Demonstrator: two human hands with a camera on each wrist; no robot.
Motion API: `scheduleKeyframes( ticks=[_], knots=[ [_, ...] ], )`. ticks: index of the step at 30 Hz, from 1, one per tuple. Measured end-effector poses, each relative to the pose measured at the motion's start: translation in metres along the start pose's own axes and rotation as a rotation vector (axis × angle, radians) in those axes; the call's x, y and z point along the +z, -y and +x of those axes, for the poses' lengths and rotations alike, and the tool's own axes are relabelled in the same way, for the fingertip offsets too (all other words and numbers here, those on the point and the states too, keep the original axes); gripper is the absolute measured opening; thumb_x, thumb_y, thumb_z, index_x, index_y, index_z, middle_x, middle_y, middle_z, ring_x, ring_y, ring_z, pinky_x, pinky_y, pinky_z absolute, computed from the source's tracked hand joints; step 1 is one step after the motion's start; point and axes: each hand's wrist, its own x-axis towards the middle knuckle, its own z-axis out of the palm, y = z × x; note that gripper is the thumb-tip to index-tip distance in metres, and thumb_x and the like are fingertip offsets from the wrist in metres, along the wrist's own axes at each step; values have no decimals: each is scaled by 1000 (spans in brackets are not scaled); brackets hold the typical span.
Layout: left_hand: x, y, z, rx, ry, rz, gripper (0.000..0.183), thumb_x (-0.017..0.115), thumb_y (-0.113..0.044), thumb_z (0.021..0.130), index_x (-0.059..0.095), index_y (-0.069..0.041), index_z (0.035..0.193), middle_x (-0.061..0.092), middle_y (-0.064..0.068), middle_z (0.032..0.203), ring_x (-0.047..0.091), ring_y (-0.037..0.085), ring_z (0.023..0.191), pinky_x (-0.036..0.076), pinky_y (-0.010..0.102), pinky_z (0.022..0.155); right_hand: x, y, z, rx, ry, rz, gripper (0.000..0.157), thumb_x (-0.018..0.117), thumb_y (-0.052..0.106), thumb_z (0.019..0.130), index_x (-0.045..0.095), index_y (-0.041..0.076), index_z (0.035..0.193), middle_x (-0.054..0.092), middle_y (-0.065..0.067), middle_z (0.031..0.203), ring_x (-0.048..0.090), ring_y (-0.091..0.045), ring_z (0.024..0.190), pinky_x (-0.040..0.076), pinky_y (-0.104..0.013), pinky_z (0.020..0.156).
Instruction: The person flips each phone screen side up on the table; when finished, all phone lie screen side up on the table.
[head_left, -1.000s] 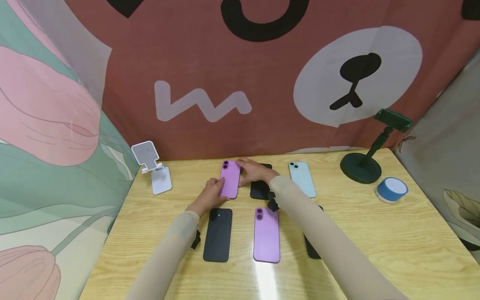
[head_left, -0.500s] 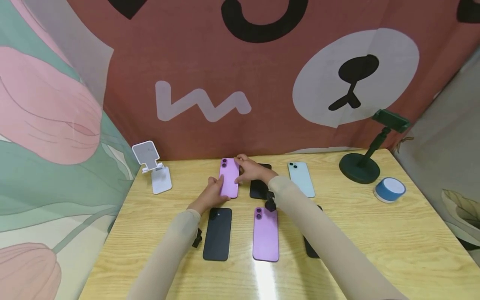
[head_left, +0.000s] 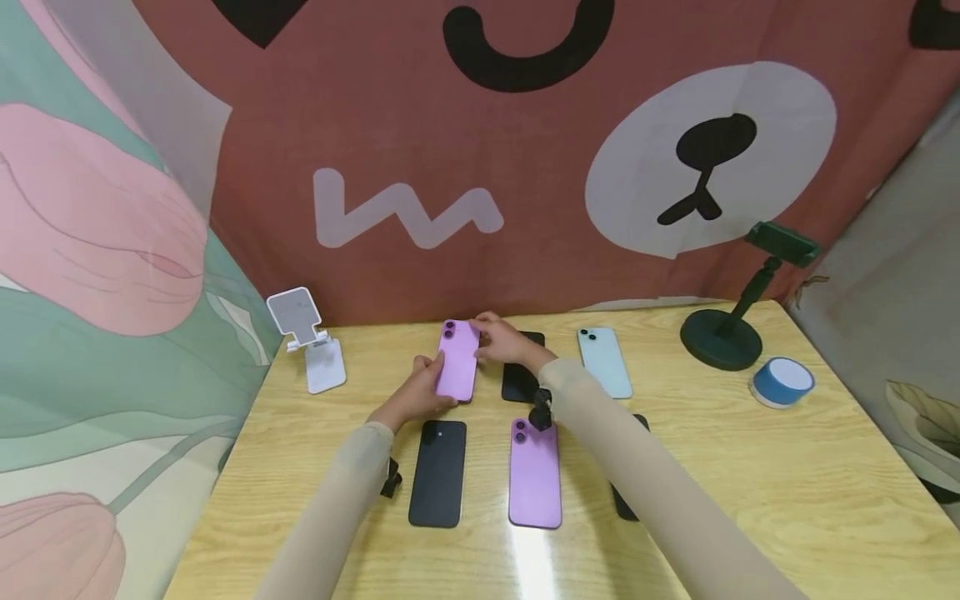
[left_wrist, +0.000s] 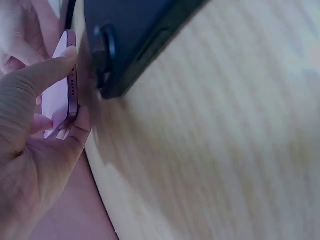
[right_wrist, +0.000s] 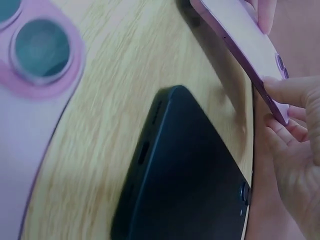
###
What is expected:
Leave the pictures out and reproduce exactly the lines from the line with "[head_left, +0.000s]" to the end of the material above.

Your solution:
[head_left, +0.000s] 
[left_wrist, +0.000s] 
[right_wrist, +0.000s] 

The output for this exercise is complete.